*INPUT DATA*.
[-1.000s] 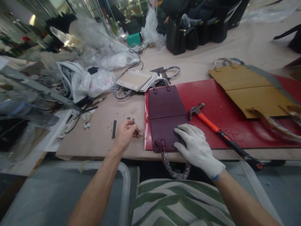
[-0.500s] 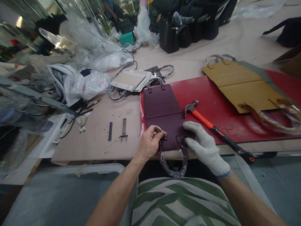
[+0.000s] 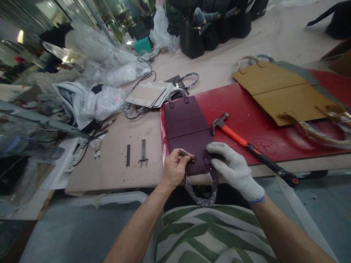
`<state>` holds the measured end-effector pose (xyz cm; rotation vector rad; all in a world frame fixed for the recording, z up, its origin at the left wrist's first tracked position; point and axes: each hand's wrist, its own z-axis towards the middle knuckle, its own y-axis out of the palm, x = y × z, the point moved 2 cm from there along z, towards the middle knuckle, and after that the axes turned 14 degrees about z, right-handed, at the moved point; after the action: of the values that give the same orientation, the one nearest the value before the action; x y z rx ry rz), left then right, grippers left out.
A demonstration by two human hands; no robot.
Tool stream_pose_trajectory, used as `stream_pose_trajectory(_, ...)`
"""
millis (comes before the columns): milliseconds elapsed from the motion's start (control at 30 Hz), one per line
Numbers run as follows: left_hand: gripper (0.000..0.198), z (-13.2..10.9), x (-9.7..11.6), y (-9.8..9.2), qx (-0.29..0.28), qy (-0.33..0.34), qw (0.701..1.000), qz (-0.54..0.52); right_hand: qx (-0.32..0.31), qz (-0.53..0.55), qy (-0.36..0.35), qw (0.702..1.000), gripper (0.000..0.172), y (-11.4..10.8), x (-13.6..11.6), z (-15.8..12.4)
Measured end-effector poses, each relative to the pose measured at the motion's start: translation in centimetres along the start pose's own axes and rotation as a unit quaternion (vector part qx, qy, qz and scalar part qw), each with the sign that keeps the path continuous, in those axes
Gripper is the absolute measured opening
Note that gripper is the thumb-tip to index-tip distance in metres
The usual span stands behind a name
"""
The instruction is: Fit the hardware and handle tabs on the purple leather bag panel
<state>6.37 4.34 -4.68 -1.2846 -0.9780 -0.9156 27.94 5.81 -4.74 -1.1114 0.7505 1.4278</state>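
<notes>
A dark purple leather panel (image 3: 186, 118) with plastic-wrapped handles lies on the red board (image 3: 230, 98) at the table's front edge. My bare left hand (image 3: 176, 166) pinches a small metal punch (image 3: 186, 153), its tip over the panel's lower part near a handle tab. My right hand (image 3: 231, 166), in a white glove, rests at the panel's right edge beside the near handle (image 3: 201, 199), fingers curved and apart, with nothing visible between them. The orange and black hammer (image 3: 236, 137) lies just beyond it, its head touching or close to the panel.
Two metal tools (image 3: 143, 153) lie left of the board. A mustard panel (image 3: 282, 91) with wrapped handles is at the right. Grey-beige sheets (image 3: 148, 94) and plastic wrapping (image 3: 106, 104) are at the back left, black bags (image 3: 192, 40) at the back.
The camera view has shifted slightly. In my left hand the punch now leans lower, its tip toward the panel. My right hand has moved slightly left, closer to the handle tab.
</notes>
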Motion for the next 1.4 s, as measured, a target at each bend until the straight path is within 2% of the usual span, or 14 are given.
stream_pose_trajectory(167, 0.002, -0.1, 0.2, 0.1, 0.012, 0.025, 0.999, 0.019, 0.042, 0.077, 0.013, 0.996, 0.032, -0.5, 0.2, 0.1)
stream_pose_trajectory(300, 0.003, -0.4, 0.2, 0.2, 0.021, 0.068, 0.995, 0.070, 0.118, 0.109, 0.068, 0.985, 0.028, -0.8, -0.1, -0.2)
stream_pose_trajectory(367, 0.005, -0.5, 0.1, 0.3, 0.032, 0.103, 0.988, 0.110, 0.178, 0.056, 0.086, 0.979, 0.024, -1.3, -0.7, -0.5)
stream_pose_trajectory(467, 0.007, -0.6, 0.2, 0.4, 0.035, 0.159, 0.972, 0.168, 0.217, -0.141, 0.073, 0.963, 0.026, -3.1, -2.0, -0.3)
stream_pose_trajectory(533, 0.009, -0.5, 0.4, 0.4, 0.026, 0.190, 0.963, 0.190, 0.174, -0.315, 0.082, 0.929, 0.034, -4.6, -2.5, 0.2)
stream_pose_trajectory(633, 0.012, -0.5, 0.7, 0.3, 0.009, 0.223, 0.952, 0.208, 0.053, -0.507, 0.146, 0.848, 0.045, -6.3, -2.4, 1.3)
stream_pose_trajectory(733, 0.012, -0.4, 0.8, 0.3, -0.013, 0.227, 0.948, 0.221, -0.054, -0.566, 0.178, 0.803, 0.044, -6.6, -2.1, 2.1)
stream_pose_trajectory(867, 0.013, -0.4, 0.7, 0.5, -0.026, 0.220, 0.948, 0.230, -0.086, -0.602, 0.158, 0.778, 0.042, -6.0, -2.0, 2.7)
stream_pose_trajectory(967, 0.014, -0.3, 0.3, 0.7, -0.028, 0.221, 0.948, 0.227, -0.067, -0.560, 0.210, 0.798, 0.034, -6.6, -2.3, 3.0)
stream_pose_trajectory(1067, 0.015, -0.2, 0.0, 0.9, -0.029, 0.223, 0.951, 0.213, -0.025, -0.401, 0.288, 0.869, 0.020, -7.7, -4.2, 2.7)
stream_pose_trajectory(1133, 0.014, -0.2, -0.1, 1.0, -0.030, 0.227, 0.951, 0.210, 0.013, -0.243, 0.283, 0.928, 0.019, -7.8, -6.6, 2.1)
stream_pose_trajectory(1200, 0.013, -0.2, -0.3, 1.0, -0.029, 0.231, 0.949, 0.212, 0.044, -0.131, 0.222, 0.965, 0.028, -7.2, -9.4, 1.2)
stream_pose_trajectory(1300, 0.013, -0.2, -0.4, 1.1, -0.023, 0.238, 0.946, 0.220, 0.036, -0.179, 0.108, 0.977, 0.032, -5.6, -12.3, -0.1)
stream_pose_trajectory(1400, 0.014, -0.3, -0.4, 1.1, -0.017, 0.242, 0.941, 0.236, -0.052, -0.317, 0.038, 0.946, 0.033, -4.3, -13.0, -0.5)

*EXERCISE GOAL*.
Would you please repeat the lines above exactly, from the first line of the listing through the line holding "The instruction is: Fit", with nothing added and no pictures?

*SOLUTION TO THIS PROBLEM*.
[-1.000s] 
[-0.500s] 
[+0.000s] 
`<state>` holds the measured end-effector pose (xyz cm; rotation vector rad; all in a world frame fixed for the recording, z up, its origin at the left wrist's first tracked position; point and axes: each hand's wrist, its own z-axis towards the middle knuckle, its own y-axis out of the palm, x = y × z, the point moved 2 cm from there along z, towards the middle knuckle, and after that the axes turned 14 degrees about z, right-handed, at the moved point; after the action: of the values that give the same orientation, the one nearest the value before the action; x y z rx ry rz), left then right, grippers left out.
A demonstration by two human hands; no robot.
Tool stream_pose_trajectory, used as `stream_pose_trajectory(_, ...)`
"""
millis (comes before the columns): milliseconds elapsed from the motion's start (control at 30 Hz), one per line
Numbers run as follows: left_hand: gripper (0.000..0.198), z (-13.2..10.9), x (-9.7..11.6), y (-9.8..9.2), qx (-0.29..0.28), qy (-0.33..0.34), qw (0.701..1.000), qz (-0.54..0.52); right_hand: qx (-0.32..0.31), qz (-0.53..0.55), qy (-0.36..0.35), qw (0.702..1.000), gripper (0.000..0.172), y (-11.4..10.8), x (-13.6..11.6), z (-15.8..12.4)
Measured end-effector poses, each relative to the pose measured at the motion's start: translation in centimetres along the start pose's own axes and rotation as a unit quaternion (vector part qx, qy, qz and scalar part qw), each with the sign that keeps the path continuous, in those axes
Gripper is the absolute measured opening
Note that gripper is the thumb-tip to index-tip distance in metres
The usual span stands behind a name
"""
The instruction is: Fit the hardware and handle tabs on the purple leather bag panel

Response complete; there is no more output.